EXERCISE GOAL => Only one stretch of the records below is wanted: the lines from the one holding "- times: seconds" through the one holding "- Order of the". Return it exactly, both ends included.

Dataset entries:
━━━━━━━━━━━━━━━━━━━━

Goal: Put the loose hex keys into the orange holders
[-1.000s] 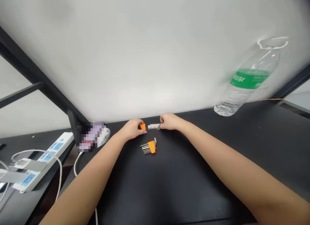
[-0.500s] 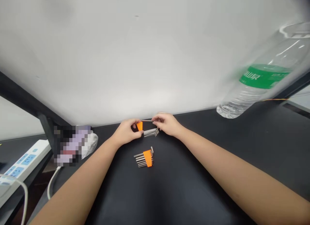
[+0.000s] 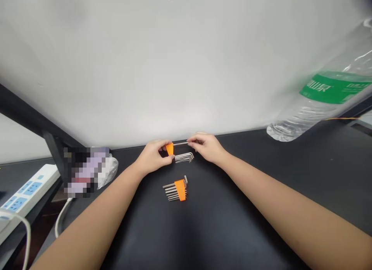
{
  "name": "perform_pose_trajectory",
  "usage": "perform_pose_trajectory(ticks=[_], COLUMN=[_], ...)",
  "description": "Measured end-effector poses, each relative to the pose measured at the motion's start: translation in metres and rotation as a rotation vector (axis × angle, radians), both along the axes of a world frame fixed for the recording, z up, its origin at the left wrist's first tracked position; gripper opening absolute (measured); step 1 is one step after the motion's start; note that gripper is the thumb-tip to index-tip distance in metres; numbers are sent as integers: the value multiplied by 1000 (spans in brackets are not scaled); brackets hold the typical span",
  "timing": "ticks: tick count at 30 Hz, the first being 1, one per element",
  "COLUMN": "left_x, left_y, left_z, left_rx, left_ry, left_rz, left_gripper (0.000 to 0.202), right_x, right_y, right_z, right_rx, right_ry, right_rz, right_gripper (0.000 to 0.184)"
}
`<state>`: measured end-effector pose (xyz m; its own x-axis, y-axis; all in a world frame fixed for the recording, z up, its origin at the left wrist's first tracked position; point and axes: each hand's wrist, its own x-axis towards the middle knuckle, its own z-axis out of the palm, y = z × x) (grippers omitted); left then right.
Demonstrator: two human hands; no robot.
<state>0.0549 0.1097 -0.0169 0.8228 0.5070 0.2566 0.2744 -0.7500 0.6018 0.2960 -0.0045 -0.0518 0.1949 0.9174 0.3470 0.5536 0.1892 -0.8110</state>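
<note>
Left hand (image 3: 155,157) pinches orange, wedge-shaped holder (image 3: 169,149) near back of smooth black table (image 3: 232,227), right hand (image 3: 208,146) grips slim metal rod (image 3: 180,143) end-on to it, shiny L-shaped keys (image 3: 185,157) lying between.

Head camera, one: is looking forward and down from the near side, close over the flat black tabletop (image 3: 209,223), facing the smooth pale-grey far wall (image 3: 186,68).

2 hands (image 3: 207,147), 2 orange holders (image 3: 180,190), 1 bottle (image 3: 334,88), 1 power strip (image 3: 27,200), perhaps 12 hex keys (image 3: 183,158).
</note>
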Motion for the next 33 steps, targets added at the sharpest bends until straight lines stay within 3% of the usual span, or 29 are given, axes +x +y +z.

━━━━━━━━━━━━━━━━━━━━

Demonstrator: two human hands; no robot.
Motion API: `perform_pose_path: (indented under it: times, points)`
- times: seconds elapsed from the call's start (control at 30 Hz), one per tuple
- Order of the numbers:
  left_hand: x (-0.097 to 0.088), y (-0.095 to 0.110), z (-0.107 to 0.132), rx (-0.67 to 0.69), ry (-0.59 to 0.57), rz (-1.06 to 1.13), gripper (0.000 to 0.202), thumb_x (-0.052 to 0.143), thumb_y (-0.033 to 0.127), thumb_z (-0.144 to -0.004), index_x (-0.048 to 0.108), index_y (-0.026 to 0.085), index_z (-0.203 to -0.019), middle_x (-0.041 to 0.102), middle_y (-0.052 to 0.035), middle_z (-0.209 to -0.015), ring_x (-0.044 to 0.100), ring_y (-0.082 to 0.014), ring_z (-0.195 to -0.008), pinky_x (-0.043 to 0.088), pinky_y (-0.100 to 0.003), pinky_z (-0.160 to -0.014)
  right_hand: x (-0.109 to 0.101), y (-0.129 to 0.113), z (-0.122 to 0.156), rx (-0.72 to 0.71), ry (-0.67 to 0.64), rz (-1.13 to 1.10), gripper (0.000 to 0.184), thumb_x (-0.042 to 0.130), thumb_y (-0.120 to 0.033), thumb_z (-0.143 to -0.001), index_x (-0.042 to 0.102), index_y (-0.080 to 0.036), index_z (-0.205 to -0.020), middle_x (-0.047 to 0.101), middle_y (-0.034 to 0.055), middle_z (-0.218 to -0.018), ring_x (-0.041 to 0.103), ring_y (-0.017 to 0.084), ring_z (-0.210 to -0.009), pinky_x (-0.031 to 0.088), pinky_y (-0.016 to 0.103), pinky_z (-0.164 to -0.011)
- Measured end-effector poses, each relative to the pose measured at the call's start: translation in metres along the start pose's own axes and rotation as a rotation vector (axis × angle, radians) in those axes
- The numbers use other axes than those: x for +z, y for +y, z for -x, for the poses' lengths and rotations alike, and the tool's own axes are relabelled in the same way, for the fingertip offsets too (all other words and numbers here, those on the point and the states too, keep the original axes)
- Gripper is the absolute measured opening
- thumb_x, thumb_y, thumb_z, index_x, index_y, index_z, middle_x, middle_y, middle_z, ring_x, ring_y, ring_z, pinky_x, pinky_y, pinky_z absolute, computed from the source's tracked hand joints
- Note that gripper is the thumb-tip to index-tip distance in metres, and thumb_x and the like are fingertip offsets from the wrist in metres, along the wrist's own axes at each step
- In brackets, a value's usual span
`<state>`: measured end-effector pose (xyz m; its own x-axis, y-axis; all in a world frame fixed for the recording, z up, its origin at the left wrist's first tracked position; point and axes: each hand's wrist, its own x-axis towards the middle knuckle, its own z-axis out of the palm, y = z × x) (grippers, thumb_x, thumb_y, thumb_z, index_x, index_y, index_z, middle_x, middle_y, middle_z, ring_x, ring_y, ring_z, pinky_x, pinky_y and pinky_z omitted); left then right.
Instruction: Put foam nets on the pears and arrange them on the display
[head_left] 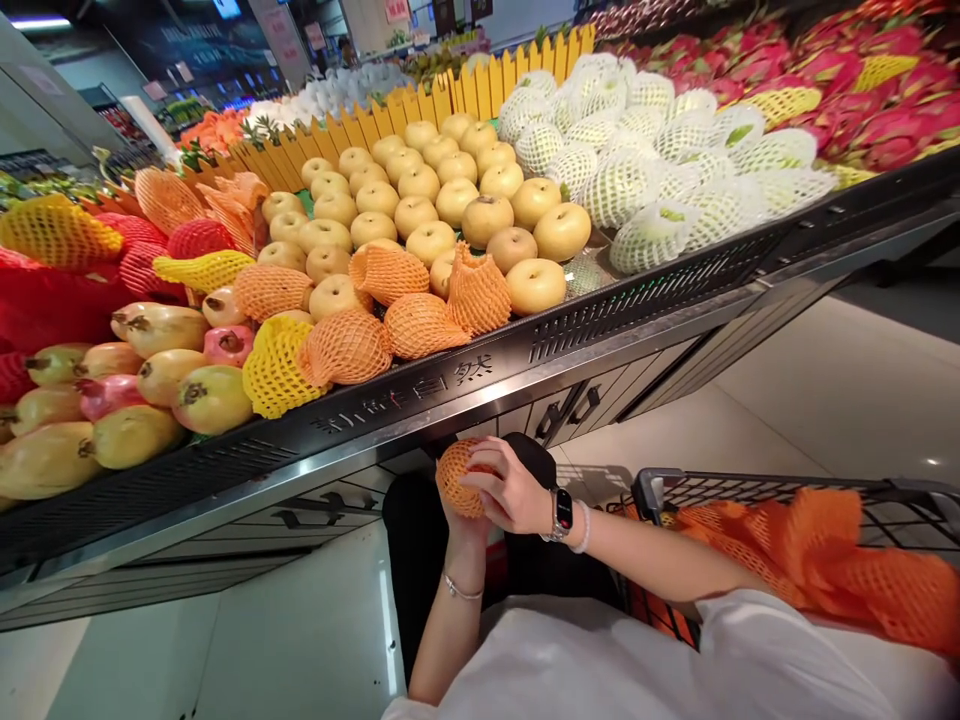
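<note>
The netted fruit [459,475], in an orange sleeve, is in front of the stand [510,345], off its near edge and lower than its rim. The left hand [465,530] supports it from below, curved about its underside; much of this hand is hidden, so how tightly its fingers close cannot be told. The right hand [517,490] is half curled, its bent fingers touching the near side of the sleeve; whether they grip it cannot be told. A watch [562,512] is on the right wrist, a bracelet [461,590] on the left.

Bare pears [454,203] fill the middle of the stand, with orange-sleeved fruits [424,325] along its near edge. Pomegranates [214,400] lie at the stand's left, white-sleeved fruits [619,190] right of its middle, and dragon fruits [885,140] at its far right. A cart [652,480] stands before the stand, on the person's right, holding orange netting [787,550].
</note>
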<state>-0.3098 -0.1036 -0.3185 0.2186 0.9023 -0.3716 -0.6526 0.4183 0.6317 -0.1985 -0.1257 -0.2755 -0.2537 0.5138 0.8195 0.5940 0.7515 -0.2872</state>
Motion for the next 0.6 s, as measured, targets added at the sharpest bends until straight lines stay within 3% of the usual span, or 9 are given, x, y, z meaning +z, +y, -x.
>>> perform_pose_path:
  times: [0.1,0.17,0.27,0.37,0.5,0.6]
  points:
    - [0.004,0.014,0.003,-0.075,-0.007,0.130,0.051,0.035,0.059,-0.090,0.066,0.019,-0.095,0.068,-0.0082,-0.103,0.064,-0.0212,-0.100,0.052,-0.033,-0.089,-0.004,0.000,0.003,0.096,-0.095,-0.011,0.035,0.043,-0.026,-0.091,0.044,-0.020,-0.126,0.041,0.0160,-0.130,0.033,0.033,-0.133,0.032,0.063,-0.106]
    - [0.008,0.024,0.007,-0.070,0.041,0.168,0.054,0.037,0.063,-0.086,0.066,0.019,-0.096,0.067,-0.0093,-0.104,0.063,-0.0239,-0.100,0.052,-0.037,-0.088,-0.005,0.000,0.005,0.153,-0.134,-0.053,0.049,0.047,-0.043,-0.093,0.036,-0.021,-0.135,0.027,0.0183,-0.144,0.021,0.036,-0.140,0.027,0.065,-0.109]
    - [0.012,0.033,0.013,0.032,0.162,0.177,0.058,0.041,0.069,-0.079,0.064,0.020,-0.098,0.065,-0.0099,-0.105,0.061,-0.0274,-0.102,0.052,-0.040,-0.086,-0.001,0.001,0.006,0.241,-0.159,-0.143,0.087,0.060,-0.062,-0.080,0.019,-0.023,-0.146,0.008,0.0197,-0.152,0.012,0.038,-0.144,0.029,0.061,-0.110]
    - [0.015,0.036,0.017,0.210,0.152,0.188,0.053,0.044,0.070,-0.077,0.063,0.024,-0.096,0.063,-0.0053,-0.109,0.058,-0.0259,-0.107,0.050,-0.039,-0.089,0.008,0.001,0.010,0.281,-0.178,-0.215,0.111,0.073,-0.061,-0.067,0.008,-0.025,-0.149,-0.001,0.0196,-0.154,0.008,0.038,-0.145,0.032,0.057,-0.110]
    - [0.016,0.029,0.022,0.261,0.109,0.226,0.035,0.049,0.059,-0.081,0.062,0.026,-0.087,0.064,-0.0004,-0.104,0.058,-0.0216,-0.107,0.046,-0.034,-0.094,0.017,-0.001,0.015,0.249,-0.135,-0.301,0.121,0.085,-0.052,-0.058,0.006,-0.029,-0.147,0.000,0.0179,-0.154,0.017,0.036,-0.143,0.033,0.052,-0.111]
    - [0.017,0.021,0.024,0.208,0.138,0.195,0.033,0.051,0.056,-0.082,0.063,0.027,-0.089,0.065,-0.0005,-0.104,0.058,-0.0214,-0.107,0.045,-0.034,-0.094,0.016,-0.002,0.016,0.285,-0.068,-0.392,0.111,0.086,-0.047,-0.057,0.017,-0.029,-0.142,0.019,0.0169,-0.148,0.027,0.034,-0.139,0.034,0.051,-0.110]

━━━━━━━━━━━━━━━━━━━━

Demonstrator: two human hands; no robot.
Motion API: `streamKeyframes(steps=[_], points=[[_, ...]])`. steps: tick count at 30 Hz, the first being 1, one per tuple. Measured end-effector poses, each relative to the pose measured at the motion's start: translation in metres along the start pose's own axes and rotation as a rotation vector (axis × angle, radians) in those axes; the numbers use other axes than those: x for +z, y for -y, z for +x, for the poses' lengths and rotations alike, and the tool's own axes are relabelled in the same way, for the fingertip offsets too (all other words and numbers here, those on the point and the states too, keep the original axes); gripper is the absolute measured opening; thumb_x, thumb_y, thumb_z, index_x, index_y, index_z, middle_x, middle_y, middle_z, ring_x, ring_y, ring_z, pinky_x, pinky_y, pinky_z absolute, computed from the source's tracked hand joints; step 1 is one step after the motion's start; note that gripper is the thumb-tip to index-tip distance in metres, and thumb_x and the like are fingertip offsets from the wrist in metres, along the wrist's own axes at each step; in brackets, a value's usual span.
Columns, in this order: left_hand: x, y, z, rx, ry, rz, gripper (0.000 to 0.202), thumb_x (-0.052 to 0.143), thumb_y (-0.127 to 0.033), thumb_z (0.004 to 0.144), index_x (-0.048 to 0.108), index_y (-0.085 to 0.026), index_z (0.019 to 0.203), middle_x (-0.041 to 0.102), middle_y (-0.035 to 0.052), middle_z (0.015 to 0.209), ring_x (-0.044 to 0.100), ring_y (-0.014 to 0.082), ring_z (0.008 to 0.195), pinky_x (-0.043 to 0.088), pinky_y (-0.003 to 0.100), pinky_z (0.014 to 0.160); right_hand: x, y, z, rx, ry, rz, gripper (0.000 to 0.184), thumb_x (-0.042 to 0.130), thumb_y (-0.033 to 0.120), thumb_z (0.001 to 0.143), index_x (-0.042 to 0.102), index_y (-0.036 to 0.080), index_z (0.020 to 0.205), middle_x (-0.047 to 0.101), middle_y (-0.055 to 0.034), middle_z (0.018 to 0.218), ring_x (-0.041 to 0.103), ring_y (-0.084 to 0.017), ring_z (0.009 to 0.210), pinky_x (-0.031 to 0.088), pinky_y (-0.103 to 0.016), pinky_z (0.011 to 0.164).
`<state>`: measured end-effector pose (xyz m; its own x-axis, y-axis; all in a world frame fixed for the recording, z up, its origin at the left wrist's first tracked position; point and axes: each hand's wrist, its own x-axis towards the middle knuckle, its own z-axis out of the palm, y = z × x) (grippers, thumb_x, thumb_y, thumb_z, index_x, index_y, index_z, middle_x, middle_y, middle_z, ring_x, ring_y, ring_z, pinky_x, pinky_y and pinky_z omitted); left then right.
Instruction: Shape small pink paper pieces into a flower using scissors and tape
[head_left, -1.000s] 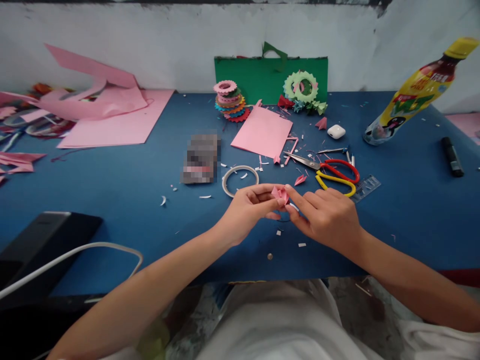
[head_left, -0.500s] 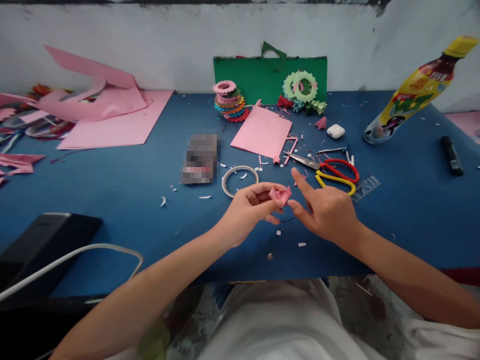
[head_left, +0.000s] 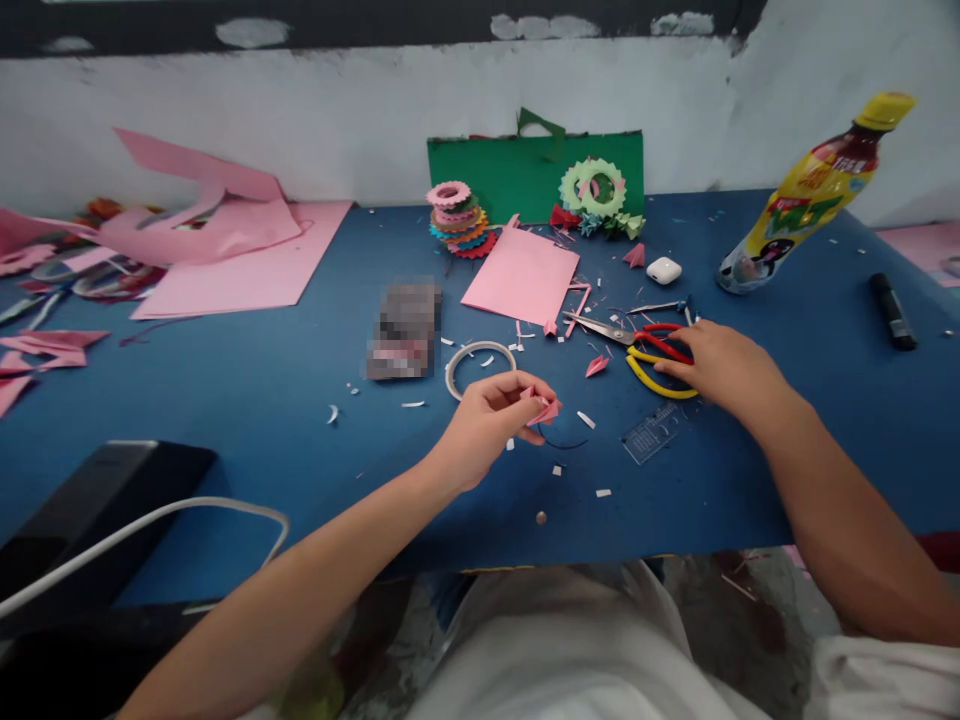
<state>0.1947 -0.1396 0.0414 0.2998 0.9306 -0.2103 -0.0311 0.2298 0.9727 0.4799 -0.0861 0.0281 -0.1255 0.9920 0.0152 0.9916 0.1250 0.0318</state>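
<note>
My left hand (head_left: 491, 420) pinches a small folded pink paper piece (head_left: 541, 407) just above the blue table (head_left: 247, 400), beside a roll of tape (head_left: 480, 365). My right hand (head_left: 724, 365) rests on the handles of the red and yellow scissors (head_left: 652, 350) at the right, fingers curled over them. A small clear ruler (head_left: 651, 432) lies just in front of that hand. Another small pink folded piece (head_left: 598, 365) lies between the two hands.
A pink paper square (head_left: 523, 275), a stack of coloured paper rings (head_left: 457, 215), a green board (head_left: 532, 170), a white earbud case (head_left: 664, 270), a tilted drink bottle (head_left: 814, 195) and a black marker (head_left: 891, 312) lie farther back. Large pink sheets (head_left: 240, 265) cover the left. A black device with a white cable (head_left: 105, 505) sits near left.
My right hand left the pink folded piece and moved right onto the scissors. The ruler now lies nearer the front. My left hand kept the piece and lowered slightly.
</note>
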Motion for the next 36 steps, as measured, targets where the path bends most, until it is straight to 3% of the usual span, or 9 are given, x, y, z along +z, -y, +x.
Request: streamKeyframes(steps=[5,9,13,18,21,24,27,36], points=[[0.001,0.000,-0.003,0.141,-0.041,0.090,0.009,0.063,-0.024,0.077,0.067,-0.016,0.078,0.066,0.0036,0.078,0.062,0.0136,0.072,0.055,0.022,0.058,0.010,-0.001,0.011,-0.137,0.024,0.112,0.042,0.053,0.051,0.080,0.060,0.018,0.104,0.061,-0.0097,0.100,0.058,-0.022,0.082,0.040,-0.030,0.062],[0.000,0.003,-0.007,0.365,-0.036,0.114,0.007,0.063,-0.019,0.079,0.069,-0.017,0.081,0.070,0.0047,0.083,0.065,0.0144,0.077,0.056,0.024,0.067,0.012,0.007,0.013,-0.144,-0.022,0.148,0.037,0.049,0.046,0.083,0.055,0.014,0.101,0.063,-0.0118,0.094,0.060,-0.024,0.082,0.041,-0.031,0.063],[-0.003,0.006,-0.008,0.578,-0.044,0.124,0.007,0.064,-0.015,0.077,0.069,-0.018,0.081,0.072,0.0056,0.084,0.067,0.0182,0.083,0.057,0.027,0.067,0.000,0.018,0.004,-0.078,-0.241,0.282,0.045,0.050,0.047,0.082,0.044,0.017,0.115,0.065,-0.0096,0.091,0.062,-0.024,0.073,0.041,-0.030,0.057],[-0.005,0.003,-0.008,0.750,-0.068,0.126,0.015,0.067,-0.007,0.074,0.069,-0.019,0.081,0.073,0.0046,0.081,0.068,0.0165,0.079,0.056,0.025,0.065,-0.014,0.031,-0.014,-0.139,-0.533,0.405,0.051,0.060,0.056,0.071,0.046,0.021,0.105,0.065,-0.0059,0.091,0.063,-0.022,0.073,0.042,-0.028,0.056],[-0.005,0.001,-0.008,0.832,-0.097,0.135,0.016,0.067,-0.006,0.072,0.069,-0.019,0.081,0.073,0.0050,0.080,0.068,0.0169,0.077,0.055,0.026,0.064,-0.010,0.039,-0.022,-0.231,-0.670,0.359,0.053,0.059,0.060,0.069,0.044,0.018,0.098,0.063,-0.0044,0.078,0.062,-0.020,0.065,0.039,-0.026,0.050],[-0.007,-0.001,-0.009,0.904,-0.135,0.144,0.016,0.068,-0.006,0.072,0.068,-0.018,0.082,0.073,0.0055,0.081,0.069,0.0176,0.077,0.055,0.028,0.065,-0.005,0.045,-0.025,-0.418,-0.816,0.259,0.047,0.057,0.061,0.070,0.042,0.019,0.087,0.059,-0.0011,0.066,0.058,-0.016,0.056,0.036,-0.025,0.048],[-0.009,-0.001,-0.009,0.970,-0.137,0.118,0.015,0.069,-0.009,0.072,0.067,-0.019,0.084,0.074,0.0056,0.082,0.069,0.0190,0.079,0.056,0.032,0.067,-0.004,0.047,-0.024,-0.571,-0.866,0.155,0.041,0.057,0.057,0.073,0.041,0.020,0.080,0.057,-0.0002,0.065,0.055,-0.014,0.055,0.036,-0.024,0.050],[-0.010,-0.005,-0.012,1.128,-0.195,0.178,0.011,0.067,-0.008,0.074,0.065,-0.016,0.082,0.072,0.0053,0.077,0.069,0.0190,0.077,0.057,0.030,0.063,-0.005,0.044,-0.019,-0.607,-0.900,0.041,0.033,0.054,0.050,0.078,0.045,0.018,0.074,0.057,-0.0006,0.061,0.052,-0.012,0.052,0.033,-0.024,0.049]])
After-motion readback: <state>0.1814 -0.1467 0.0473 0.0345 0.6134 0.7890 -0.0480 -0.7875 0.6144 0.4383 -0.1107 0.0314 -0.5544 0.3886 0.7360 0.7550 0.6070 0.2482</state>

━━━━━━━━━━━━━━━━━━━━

SOLUTION TO THE EXERCISE =>
- times: seconds elapsed from the call's start (control at 30 Hz), one per tuple
- Order of the numbers:

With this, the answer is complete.